Exercise brief>
In the records below, find the line with "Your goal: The" and the line with "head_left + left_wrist"; return exactly those lines and every line between them.

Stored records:
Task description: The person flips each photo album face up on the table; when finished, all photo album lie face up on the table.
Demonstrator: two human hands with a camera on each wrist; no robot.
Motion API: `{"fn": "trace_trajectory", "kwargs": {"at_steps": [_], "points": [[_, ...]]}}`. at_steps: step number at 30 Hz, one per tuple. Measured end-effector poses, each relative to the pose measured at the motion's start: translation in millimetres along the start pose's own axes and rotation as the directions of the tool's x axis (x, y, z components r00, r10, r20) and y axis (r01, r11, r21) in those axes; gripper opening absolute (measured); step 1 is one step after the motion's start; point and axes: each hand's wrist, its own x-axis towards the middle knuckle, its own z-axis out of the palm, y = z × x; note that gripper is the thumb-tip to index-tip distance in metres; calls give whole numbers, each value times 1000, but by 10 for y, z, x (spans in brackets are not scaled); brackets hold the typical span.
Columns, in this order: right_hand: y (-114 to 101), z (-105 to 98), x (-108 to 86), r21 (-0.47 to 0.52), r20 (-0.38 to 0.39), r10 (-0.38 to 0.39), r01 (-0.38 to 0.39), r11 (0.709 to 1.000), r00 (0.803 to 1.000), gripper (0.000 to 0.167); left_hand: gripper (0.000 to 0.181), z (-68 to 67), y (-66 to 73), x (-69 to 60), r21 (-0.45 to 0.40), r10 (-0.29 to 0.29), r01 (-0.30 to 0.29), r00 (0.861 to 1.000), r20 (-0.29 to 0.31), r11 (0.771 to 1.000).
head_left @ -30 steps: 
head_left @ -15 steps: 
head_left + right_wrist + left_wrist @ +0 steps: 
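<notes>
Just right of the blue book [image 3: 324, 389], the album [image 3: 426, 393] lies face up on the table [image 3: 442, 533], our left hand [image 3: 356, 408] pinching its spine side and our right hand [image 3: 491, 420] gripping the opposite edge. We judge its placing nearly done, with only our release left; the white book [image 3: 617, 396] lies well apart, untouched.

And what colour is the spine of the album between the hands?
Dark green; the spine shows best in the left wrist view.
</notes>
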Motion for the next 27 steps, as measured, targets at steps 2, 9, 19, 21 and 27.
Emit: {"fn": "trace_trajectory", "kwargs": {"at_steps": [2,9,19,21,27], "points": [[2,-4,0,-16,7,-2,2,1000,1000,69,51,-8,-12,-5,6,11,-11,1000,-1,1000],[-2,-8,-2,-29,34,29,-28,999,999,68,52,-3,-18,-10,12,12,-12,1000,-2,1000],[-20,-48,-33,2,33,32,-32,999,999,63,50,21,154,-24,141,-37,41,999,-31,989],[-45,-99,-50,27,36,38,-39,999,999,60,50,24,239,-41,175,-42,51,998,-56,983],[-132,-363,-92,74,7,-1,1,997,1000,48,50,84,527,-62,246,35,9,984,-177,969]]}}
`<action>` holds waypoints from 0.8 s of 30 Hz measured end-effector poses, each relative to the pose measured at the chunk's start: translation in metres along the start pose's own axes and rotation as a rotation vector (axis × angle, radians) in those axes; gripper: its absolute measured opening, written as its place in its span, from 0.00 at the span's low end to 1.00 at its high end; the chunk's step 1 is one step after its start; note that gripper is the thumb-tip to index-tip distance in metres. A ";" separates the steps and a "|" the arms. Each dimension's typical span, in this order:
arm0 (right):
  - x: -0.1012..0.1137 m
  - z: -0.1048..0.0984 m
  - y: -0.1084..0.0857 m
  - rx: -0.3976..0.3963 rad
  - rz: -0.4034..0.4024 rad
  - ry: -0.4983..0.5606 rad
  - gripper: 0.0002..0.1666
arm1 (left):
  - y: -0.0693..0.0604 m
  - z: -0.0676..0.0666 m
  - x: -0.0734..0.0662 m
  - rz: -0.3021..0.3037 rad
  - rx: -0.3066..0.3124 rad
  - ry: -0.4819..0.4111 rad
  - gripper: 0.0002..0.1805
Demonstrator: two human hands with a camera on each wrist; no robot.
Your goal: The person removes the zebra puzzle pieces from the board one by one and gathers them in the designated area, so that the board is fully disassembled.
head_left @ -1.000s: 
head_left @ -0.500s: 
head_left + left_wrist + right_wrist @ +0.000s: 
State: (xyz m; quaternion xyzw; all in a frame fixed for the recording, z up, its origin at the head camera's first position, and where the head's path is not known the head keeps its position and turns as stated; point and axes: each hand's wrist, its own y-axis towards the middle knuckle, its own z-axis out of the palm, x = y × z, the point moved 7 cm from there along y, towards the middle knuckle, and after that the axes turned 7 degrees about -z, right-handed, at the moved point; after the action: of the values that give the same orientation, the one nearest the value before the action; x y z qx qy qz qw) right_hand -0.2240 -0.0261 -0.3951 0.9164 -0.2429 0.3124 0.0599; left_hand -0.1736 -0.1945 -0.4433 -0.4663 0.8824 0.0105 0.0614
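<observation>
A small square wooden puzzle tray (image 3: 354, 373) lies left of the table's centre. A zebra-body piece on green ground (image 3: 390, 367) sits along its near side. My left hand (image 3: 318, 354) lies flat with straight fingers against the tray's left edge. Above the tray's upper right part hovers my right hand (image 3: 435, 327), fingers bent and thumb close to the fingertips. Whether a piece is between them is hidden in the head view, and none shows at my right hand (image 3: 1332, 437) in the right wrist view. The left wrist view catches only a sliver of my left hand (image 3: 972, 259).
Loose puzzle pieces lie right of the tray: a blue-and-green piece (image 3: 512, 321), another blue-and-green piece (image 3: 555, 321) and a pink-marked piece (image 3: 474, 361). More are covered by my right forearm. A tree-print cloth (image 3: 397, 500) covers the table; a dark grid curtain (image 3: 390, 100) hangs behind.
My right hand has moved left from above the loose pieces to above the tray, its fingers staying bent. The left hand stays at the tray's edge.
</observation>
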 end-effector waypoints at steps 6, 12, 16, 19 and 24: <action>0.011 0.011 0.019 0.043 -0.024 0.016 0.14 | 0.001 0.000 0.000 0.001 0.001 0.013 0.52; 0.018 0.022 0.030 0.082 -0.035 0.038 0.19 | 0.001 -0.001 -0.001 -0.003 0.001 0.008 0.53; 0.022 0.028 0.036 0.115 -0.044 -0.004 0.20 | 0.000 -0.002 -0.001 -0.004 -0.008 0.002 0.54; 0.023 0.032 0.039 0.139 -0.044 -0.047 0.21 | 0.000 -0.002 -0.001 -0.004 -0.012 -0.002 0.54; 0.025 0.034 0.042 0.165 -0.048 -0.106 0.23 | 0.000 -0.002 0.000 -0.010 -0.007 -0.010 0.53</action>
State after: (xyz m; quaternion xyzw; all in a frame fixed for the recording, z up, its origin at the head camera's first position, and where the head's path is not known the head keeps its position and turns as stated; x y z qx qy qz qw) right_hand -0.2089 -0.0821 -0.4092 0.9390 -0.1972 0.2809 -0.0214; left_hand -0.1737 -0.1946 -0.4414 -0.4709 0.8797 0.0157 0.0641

Solved exercise>
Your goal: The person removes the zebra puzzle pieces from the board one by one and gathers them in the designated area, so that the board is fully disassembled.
head_left @ -1.000s: 
head_left @ -0.500s: 
head_left + left_wrist + right_wrist @ +0.000s: 

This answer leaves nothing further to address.